__WORK TO COMPLETE__
From the entries below, output the line with "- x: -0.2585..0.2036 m" and each following line up to and including the line with "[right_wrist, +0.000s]", exactly as written.

Top of EXERCISE MATERIALS

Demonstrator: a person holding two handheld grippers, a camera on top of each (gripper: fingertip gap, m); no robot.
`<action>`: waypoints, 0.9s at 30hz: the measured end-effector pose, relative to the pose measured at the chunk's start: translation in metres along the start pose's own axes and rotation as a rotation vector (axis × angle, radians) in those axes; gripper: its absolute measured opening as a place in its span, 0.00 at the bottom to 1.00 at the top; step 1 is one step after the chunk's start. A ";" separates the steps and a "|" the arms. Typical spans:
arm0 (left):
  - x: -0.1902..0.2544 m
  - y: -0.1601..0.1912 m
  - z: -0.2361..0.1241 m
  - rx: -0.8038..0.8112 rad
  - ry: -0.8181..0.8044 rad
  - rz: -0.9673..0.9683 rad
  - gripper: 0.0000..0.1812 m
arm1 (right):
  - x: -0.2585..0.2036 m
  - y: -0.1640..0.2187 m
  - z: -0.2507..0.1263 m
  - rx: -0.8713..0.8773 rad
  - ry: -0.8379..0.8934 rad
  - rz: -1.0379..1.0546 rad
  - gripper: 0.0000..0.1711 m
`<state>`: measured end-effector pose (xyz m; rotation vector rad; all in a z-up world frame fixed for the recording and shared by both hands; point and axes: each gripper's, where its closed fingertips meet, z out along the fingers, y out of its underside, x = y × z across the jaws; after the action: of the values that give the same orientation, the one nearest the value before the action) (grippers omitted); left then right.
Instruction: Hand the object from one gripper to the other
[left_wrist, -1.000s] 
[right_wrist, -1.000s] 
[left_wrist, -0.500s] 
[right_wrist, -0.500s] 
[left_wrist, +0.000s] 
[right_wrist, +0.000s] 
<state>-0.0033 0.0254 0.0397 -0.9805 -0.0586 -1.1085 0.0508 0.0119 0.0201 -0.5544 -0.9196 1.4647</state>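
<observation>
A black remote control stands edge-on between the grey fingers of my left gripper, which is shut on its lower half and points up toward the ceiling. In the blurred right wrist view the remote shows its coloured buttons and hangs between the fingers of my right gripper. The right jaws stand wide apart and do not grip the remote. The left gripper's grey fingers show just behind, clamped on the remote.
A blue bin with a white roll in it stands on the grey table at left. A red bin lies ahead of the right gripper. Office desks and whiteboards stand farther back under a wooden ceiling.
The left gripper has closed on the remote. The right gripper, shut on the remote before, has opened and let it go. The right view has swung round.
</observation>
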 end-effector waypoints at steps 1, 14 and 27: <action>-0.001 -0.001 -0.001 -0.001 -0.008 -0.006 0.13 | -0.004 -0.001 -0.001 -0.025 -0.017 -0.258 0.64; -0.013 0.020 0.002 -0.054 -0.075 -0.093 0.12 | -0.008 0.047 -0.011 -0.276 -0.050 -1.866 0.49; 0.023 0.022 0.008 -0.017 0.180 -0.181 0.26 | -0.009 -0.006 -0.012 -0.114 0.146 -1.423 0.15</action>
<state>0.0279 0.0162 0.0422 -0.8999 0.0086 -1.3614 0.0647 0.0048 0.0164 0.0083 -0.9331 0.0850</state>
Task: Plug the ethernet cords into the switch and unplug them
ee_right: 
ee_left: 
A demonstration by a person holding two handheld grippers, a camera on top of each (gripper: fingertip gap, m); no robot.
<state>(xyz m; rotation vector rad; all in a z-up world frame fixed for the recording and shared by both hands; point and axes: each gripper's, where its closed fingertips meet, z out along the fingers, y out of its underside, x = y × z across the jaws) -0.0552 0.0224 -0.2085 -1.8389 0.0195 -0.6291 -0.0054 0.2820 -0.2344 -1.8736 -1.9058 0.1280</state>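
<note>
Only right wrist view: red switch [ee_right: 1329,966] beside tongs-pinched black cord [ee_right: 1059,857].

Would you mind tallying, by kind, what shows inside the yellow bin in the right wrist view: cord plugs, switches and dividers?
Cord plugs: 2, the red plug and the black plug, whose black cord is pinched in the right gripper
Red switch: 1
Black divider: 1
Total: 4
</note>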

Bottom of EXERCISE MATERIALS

__TASK ANSWER__
  - x: -0.2585..0.2036 m
  - y: -0.1640..0.2187 m
  - z: -0.2507..0.1263 m
  - rx: -0.8713..0.8773 rad
  - ry: -0.8379..0.8934 rad
  - rz: -1.0379..1.0546 rad
  - gripper: 0.0000..0.1711 m
`<state>`: measured end-effector pose (xyz m; rotation vector rad; all in a z-up world frame fixed for the recording and shared by both hands; point and axes: each gripper's, where its closed fingertips meet, z out along the fingers, y out of its underside, x = y × z across the jaws; after the action: of the values that give the same orientation, the one nearest the value before the action) (grippers omitted); left then right.
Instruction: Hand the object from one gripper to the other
[left_wrist, -1.000s] 
[right_wrist, -1.000s] 
[left_wrist, -0.500s] 
[right_wrist, -0.500s] 
[left_wrist, +0.000s] 
[right_wrist, +0.000s] 

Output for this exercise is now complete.